++++ DATA SEGMENT

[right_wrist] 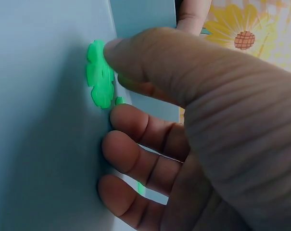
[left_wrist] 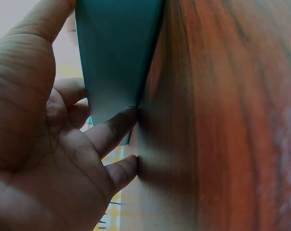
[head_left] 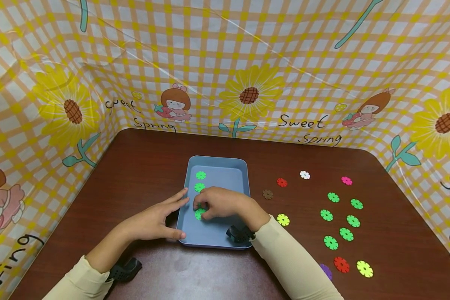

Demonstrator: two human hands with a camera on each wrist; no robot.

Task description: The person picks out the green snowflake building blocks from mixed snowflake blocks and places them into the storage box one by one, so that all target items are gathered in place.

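Glare pales the table (head_left: 195, 275); wrist views seem soft.

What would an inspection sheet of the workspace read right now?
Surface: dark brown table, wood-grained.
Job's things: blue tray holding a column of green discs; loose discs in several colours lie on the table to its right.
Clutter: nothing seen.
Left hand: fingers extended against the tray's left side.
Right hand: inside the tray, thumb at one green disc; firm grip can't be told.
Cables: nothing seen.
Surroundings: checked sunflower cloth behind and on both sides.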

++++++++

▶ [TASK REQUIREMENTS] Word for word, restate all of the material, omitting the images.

▶ [SOLUTION BELOW]
[right_wrist] 
[left_wrist] 
[head_left] 

Demonstrator: two human hands with a camera on each wrist; no robot.

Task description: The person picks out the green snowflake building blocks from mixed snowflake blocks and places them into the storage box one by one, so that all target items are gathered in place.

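Glare pales the table (head_left: 195, 275); wrist views seem soft.

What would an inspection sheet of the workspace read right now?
Surface: dark brown table, wood-grained.
Job's things: blue tray holding a column of green discs; loose discs in several colours lie on the table to its right.
Clutter: nothing seen.
Left hand: fingers extended against the tray's left side.
Right hand: inside the tray, thumb at one green disc; firm grip can't be told.
Cables: nothing seen.
Surroundings: checked sunflower cloth behind and on both sides.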

No additional answer is needed here.